Hypertensive models
MRAs have been widely used in hypertensive models, highlighting its beneficial effects in CV fibrosis, oxidative stress and inflammation. These experimental models include aldosterone-salt, deoxycorticosterone acetate (DOCA)-salt or angiotensin II treatments, thoracic aortic constriction or spontaneously hypertensive rats. The vast majority of studies have been conducted in aldosterone-salt-challenged animals co-treated with MRA and have focused on adverse vascular and cardiac remodeling and dysfunction. Increased oxidative stress and vascular inflammation are the first effects of aldosterone in vessels, being vascular inflammation partly dependent on oxidative stress (Sun et al., 2002).
Spironolactone prevented aldosterone-salt-induced oxidative stress as well as vascular infiltration of monocytes, macrophages, and lymphocytes in mice (Kasal et al., 2012) and rats (Nakano et al., 2005). Regarding vascular function, eplerenone blunted the aldosterone-induced increase in large artery stiffness, pulse pressure and the carotid elastic modulus (Lacolley et al., 2002). Spironolactone reduced cardiac inflammation and oxidative stress induced by aldosterone treatment (Sun et al., 2002) and eplerenone prevented aldosterone-dependent cardiac fibrosis (Nebme et al., 2006).

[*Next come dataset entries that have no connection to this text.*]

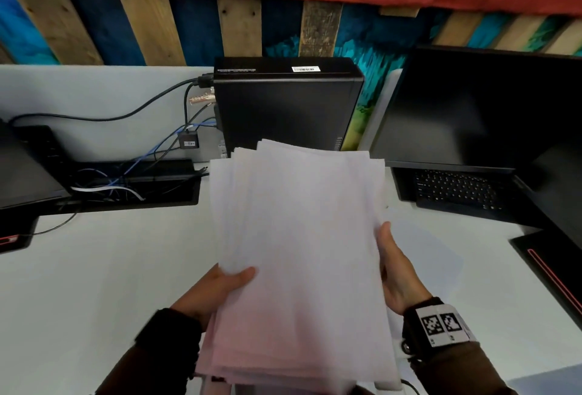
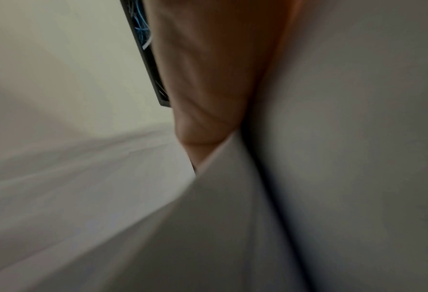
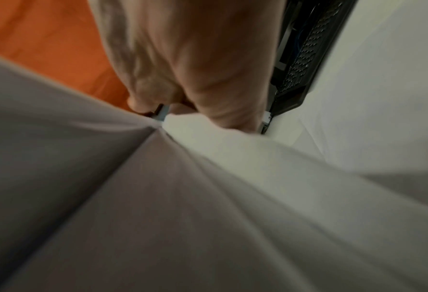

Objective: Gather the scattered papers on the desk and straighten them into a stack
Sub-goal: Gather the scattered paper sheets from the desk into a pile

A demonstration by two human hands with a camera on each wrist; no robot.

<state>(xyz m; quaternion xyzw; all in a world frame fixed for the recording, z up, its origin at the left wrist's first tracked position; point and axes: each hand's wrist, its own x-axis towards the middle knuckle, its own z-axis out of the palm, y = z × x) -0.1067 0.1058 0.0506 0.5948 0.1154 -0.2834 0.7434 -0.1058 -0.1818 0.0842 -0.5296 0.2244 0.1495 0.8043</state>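
Observation:
A loose bundle of white papers (image 1: 299,253) is held up above the white desk (image 1: 94,268), its top edges uneven and fanned. My left hand (image 1: 220,287) grips the bundle's left edge, thumb on top of the sheets. My right hand (image 1: 396,271) holds the right edge, fingers hidden behind the paper. In the left wrist view the papers (image 2: 332,158) press against my left hand (image 2: 208,79). The right wrist view shows my right hand (image 3: 195,69) curled round the papers (image 3: 208,217). Both wrist views are blurred.
A black computer tower (image 1: 283,104) stands behind the papers. A black monitor (image 1: 472,104) and a keyboard (image 1: 453,190) are at the right. A cable tray with tangled wires (image 1: 126,183) lies at the left. Another dark screen (image 1: 22,171) sits far left.

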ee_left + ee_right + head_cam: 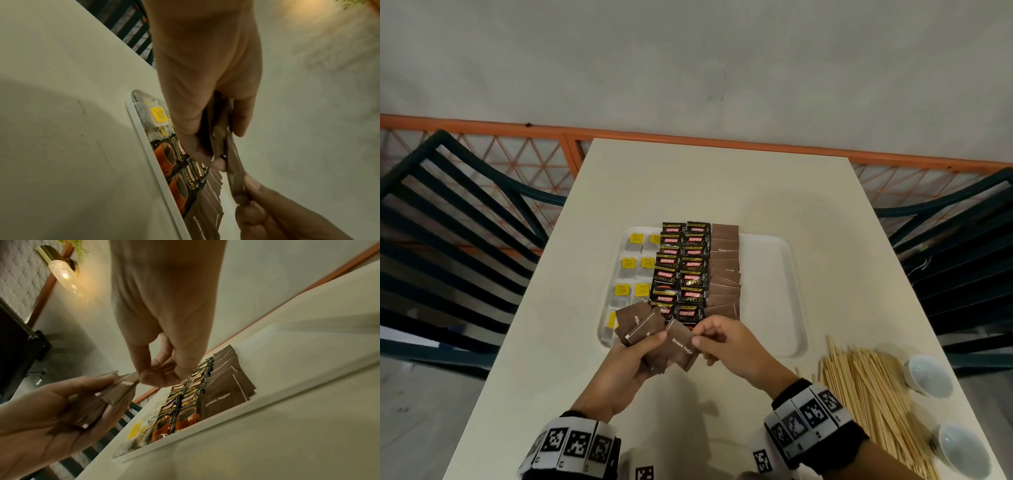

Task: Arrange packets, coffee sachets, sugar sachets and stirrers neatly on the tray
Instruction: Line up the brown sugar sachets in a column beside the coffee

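Observation:
My left hand [635, 356] grips a fanned bunch of brown sugar sachets [645, 330] just above the near edge of the white tray [774, 291]. My right hand [726, 342] pinches the top sachet [681, 346] of that bunch between thumb and forefinger. On the tray lie tea bags with yellow tags [631, 263] at the left, two columns of black coffee sachets [683, 270] in the middle, and a column of brown sugar sachets [724, 270] to their right. In the left wrist view the held sachets [232, 155] stand edge-on between both hands. The right wrist view shows the pinched sachet [125, 382].
A pile of wooden stirrers [866, 394] lies on the cream table [722, 192] at the right front. Two white cups [928, 375] [962, 452] stand beside it. Dark slatted chairs [448, 240] flank the table. The tray's right third holds nothing.

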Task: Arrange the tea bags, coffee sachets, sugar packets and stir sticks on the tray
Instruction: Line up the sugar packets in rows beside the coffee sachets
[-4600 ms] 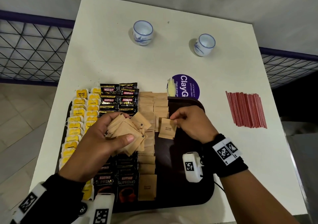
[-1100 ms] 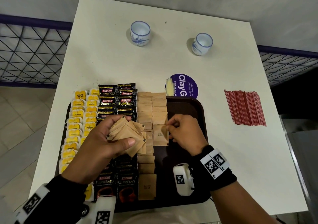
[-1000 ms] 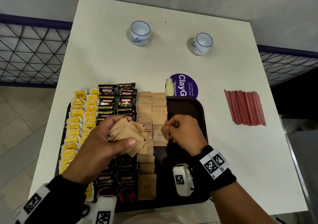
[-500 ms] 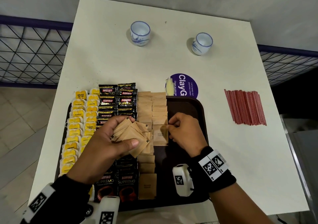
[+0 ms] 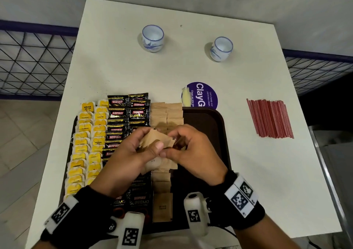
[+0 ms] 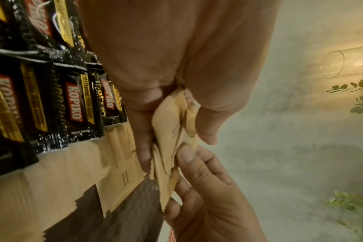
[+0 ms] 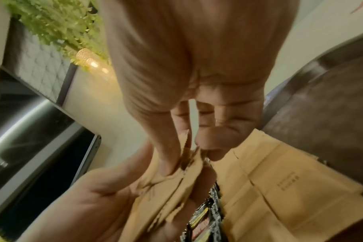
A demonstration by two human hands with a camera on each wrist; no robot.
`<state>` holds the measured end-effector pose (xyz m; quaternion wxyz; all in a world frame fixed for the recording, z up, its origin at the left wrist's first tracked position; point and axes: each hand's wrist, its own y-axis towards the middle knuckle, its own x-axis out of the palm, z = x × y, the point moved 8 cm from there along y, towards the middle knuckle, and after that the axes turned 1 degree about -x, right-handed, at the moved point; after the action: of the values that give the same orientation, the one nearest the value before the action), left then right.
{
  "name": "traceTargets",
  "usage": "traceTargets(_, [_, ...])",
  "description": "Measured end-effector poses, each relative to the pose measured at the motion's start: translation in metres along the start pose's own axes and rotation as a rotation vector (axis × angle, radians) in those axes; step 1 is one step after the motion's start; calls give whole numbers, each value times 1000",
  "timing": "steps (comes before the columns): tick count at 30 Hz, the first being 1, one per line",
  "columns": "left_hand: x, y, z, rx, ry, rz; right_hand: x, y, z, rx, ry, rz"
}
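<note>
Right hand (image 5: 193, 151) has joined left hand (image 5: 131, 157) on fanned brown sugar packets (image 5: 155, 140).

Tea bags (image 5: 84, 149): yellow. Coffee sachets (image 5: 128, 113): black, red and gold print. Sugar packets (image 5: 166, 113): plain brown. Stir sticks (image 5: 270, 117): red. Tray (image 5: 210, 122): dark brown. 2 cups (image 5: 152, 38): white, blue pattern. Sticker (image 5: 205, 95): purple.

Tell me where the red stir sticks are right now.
In the head view the red stir sticks lie in a flat bundle on the white table, right of the brown tray and not on it.
</note>
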<state>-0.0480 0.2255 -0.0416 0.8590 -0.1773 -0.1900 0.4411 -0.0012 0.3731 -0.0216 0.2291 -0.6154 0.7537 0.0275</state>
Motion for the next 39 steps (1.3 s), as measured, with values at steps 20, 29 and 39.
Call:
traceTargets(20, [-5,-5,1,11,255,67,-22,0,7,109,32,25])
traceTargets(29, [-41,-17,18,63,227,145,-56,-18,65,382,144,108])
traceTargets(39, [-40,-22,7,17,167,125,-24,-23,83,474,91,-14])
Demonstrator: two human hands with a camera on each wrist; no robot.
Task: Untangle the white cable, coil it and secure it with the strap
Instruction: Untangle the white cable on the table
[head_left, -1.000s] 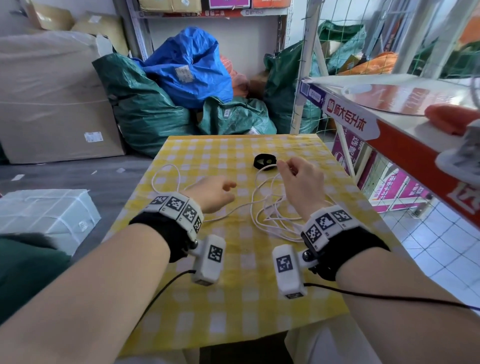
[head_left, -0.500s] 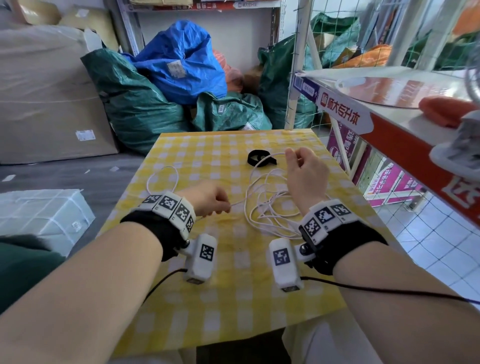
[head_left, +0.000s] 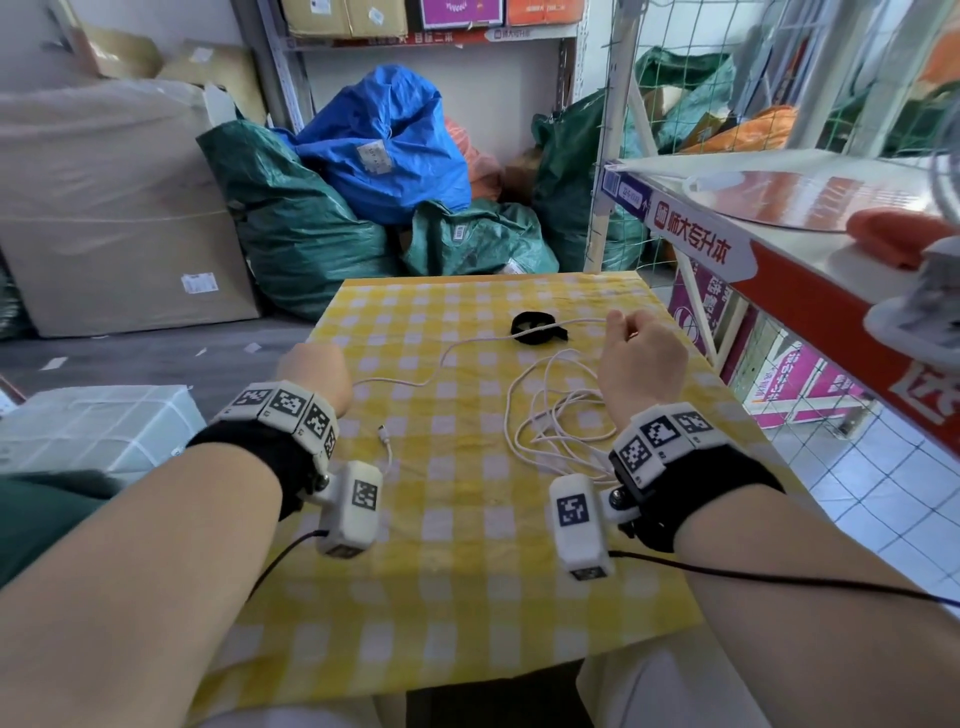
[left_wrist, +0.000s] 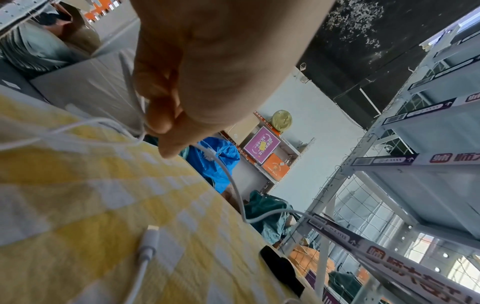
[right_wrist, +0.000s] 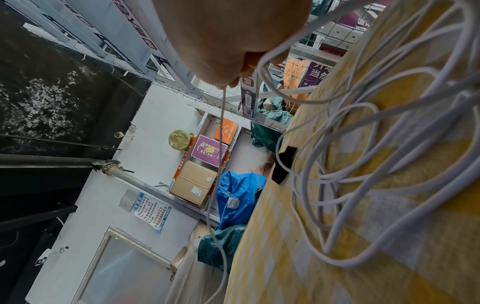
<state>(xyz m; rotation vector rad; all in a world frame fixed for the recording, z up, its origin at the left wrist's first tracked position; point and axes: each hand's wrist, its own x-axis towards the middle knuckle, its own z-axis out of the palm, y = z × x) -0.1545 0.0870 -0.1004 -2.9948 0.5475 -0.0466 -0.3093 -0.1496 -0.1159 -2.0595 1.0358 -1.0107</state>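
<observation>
A white cable (head_left: 558, 434) lies in a loose tangle on the yellow checked tablecloth (head_left: 457, 597), just left of my right wrist. One strand runs taut from my left hand (head_left: 311, 371) over the black strap (head_left: 537, 328) to my right hand (head_left: 626, 335). In the left wrist view my left hand (left_wrist: 158, 125) pinches the cable (left_wrist: 226, 174) between thumb and fingers. In the right wrist view my right hand (right_wrist: 233, 82) grips a strand, with the cable's loops (right_wrist: 363, 164) below it. A free connector end (head_left: 383, 431) lies near my left wrist.
The table is small; its right edge runs close to a red-and-white shelf unit (head_left: 779, 249) with wire mesh. Green and blue sacks (head_left: 384, 156) and a big wrapped box (head_left: 104, 208) stand behind the table. A white wrapped parcel (head_left: 88, 431) sits on the floor at left.
My hands have drawn apart: the left went left, the right stayed by the strap. The strand between them is pulled out longer, and a connector end now lies free on the cloth.
</observation>
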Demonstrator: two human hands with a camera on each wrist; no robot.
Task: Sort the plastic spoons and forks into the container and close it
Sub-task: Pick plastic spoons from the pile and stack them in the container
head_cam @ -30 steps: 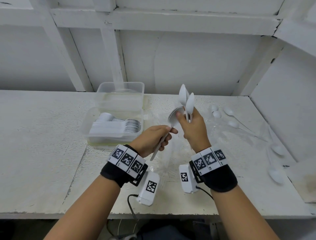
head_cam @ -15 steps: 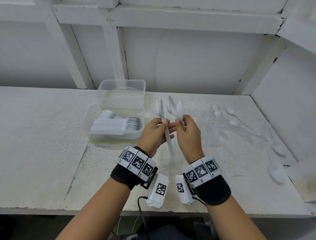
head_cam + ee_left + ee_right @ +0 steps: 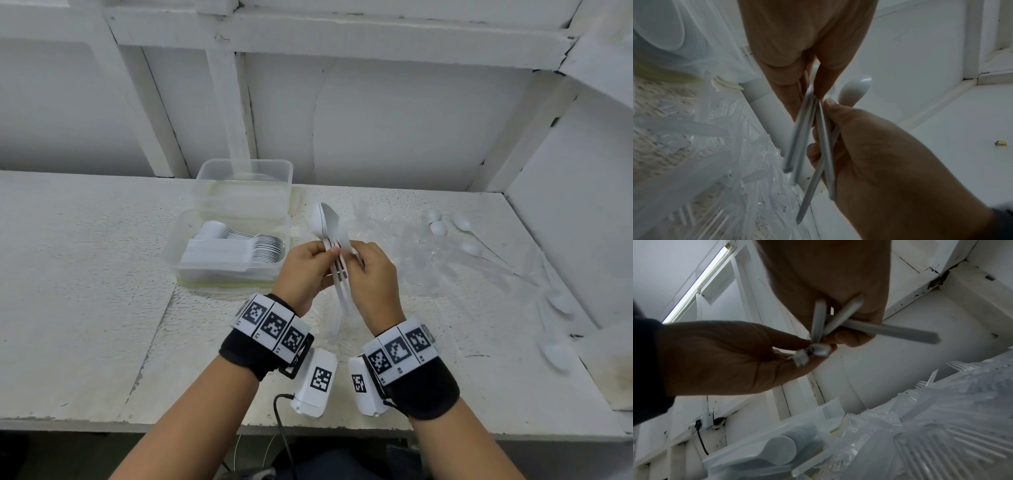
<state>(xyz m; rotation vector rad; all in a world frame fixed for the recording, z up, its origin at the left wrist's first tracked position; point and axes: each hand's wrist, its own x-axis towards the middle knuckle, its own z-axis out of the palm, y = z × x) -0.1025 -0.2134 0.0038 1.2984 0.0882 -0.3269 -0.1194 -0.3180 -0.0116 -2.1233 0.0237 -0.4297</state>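
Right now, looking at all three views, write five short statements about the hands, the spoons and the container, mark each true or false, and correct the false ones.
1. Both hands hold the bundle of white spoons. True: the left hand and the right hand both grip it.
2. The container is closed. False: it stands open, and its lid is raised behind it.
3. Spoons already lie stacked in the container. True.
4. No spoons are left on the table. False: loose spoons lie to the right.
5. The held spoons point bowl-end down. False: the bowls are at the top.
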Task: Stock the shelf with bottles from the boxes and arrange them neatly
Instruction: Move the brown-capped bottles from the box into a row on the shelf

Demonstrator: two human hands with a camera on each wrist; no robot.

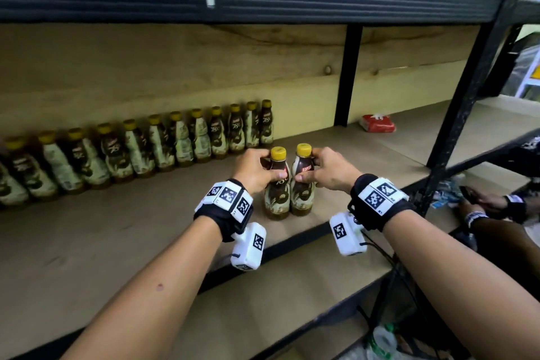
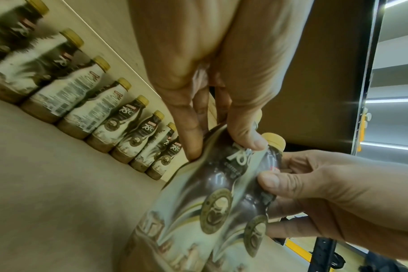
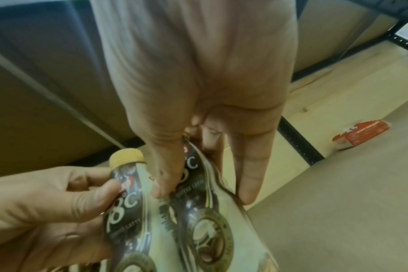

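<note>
Blurring toward the frame's left edge, the row of bottles (image 1: pixel 140 152) is cut off there. In front of that row's right end, on the shelf (image 1: pixel 117 228), the left hand (image 1: pixel 257 171) curls round the left bottle (image 1: pixel 277 193) and the right hand (image 1: pixel 327 171) round the right bottle (image 1: pixel 302 184), both upright and touching.

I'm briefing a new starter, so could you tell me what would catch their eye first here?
Two yellow-capped bottles stand side by side near the shelf's front edge, the left bottle gripped by the left hand and the right bottle by the right hand. Behind them a row of bottles lines the back wall, and a red packet lies farther right.
</note>
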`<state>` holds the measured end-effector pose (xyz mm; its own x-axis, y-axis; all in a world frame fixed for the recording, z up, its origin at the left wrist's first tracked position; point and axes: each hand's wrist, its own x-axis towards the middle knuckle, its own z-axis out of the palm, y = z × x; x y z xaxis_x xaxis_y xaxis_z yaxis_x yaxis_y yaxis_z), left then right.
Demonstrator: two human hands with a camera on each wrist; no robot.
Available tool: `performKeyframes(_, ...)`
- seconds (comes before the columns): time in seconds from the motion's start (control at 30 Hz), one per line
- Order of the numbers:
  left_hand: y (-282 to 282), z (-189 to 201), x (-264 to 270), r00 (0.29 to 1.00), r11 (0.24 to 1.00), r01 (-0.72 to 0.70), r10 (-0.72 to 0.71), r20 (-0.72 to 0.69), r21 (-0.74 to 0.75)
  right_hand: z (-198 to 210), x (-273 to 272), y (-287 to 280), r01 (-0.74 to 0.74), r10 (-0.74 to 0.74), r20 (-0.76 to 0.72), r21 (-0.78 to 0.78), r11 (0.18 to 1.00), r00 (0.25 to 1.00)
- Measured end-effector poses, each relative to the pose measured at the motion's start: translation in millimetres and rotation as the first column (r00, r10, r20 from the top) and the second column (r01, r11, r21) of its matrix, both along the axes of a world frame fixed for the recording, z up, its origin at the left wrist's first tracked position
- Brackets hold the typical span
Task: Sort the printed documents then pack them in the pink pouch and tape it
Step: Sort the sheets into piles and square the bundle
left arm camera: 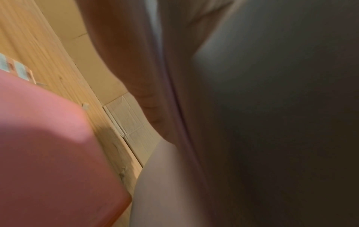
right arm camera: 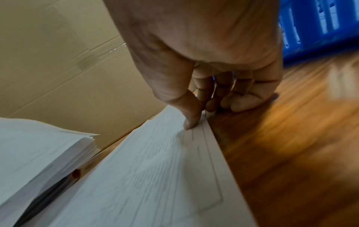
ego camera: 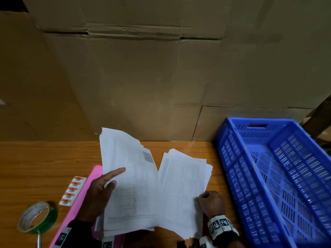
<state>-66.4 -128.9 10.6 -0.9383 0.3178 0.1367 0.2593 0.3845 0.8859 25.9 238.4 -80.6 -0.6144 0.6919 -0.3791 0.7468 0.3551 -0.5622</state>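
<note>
Under the right hand (ego camera: pixel 212 203) lies a stack of thin matt white paper (ego camera: pixel 184 190), printed in grey; beyond its knuckles stands a glossy blue plastic crate (ego camera: pixel 232 158) with slotted walls. The table (ego camera: pixel 44 161) is varnished wood grain, faintly shiny. By the left hand (ego camera: pixel 98 192), a smooth pink pouch (ego camera: pixel 80 203); behind both hands, creased matt brown cardboard (ego camera: pixel 143 77)

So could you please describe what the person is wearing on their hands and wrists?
Both hands are bare. The left hand emerges from a dark sleeve with white-edged black marker tags. The right hand has a black wrist band bearing white blocks printed with black square-pattern markers.
</note>
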Motion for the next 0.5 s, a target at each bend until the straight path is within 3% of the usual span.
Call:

Spironolactone decreased cardiac fibrosis by blocking the activation of T Helper 17 and the downregulation of regulatory T lymphocytes in DOCA-salt rats (Amador et al., 2014), suggesting that T cells could be involved in aldosterone-induced oxidative stress, because DOCA acts through MR (Guzik et al., 2007).
In angiotensin II-dependent models, spironolactone improved vascular changes and oxidative stress (Virdis et al., 2002), and blocked the hypertensive effects as well as the cardiac fibrosis and oxidative stress (Johar et al., 2006). Using angiotensin II overproducing transgenic mice, the protective effect of spironolactone against hypertensive vascular hypertrophy and remodeling has also been proved (Sakurabayashi-Kitade et al., 2009).
In line with these findings, eplerenone decreased myocardial oxidative stress, fibrosis and inflammation, limiting the transition to HF in a pressure-overload mice model (Kuster et al., 2005). In spontaneously hypertensive rats, early spironolactone treatment also decreased HF development by improving myocardial systolic and diastolic function, and attenuating hypertrophy and fibrosis (Cezar et al., 2015).
Treatment with spironolactone also prevented diet-induced diastolic dysfunction and arterial stiffness in female mice (De Marco et al., 2015). Finerenone improved HFpEF by decreasing LV filling pressure, increasing LV compliance, and prevented coronary endothelial dysfunction in ovariectomized mice (Pieronne-Deperrois et al., 2021).